|Reviews for The Price of Pity
| Guest chapter 25 . 12/18/2012
| Plaidi chapter 25 . 7/20/2010
To add something small, if not large in itself, to your prodigious number of reviews, may I say this:
Your fiction, this fiction, touched me as no other fiction has yet to do.
Thank you. Please continue to inspire others with the surreality of the story you have painted as you have inspired me.
| Larner chapter 25 . 11/26/2008
I rejoice that Aniror appears to have accepted Eowyn as one to care for husband and child.
| Larner chapter 24 . 11/26/2008
A gentle ending to the story, and a grief he realizes he never loved his first wife after all. But reassuring for the two of them now together.
| Larner chapter 23 . 11/26/2008
Faramir lost so much in this war, but also found so much. And the child stays!
| Larner chapter 22 . 11/26/2008
Good decision, I think.
| Larner chapter 21 . 11/26/2008
| Larner chapter 20 . 11/26/2008
Say rather a tragic character.
The mixture of book and movie-verse has been interesting. Book-verse this battle took place in the early spring of 1419, Shire Reckoning; and the Ringbearers left Middle Earth in the autumn of 1421. Movie-verse they left approximately four years after Sam and Rosie's wedding, which book-verse took place May 1, 1420 SR. And I've noted you chose movie-verse Helm's Deep and coloring for Boromir and Faramir rather than book-verse.
I am so glad that Aniror did love Faramir and he came to love her as well ere the end. And I think Eowyn is realizing this, and is partly glad for it in spite of her natural alarm.
| Larner chapter 19 . 11/26/2008
Yes, it appears she has come to care for her husband, and she either foresees her own death or intends to die. Alas!
I've noted several times this is movie-verse, and the interview with Denethor is definitely that. I find I feel a good deal of compassion for her. And now for Faramir to be asked to give up his son! I'd wondered if that was why Aniror's sister had come.
| Larner chapter 18 . 11/26/2008
A moment of sorrow. She's felt her captain die, and grieves for it, seeks to return to her own folk and is forestalled. Now, she sees her husband leave her perhaps for the last time. That he shall survive but she die is something I suspect neither expect.
| Larner chapter 17 . 11/26/2008
The child's aunt, then? Come to him at last?
Love the encounter with Gandalf and Pippin.
| Larner chapter 16 . 11/26/2008
And this is good to see, too.
| Larner chapter 15 . 11/26/2008
And the two of them dealt with the grief together.
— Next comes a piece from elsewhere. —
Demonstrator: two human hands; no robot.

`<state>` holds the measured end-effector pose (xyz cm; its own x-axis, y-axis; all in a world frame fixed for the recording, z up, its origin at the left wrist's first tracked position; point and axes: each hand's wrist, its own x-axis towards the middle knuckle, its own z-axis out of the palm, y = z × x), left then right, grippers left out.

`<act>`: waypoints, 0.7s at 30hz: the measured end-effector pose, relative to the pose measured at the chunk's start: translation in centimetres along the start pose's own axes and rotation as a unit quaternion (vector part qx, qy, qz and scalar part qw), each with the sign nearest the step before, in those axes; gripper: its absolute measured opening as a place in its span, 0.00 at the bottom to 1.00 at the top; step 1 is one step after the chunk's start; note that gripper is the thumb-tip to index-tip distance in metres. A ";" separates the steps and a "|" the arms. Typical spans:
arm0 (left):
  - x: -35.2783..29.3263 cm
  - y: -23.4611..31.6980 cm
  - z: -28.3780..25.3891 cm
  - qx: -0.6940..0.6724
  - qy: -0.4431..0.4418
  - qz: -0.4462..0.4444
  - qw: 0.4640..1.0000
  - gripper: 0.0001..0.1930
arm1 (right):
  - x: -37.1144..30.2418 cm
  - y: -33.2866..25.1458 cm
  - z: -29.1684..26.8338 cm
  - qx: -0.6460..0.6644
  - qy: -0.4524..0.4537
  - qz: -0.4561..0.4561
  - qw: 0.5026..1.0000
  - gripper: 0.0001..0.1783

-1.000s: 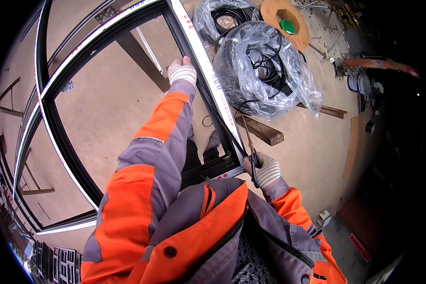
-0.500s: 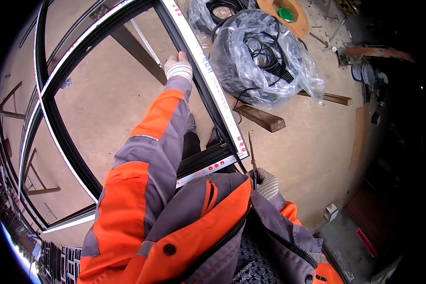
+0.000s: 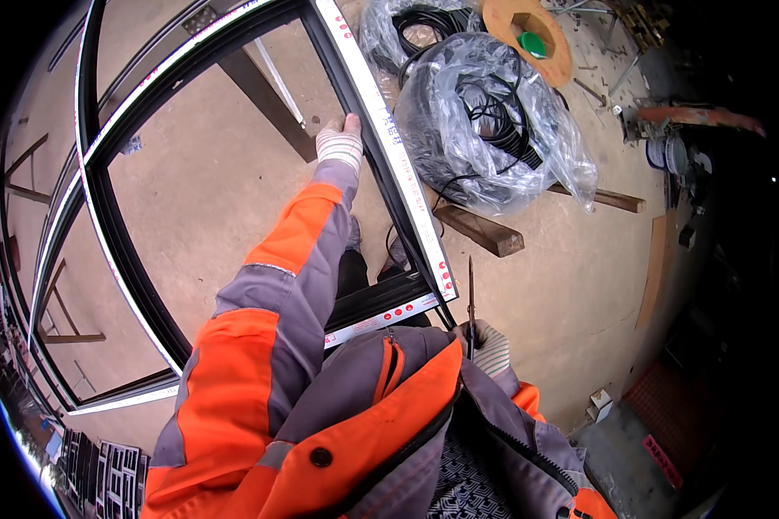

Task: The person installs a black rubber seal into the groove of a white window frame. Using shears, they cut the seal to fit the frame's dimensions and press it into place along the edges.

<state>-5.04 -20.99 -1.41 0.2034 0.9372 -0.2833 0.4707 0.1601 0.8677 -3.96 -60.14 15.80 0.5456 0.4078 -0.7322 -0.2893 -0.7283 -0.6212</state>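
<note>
A large window frame (image 3: pixel 414 199) of black profiles with white protective film stands in front of me. My left hand (image 3: pixel 339 143), in a striped knit glove, closes its fingers around the inner side of the frame's right bar. Low at the frame's near right corner is my gloved right hand (image 3: pixel 492 348), partly hidden by my jacket. It grips a slim dark pointed tool that looks like scissors (image 3: pixel 471 298), tip upward. A black rubber strip (image 3: pixel 442 311) hangs at that corner, close to the right hand; whether the hand touches it is hidden.
Clear plastic bags (image 3: pixel 493 130) with coiled black strip lie on the floor beyond the frame. Wooden beams (image 3: pixel 480 230) lie nearby, and a wooden reel end (image 3: pixel 556 43) stands behind. More frames (image 3: pixel 39 259) lean at the left. A small white box (image 3: pixel 601 405) is at the right.
The whole view has shifted slightly, so the frame and bags appear lower and further right. Both hands keep their holds. The pointed tool stands a little more upright.
</note>
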 end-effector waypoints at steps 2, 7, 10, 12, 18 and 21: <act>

| Larner chapter 14 . 11/26/2008
I do see the romantic love at last making itself known. And I suspect that as Faramir does discuss Aniror he does help to lay her ghost and release the anger and resentment.
Love seeing the child swimming in the autumn leaves.
| Larner chapter 13 . 11/25/2008
Poor Boromir continues to hold to his lack of trust, which is a pity, I think. I can understand. And slowly we learn the truth of the matter, and what it was that wounded her-not necessarily what took her to Rivendell, but what she brought back from there-unrequited love-or lust?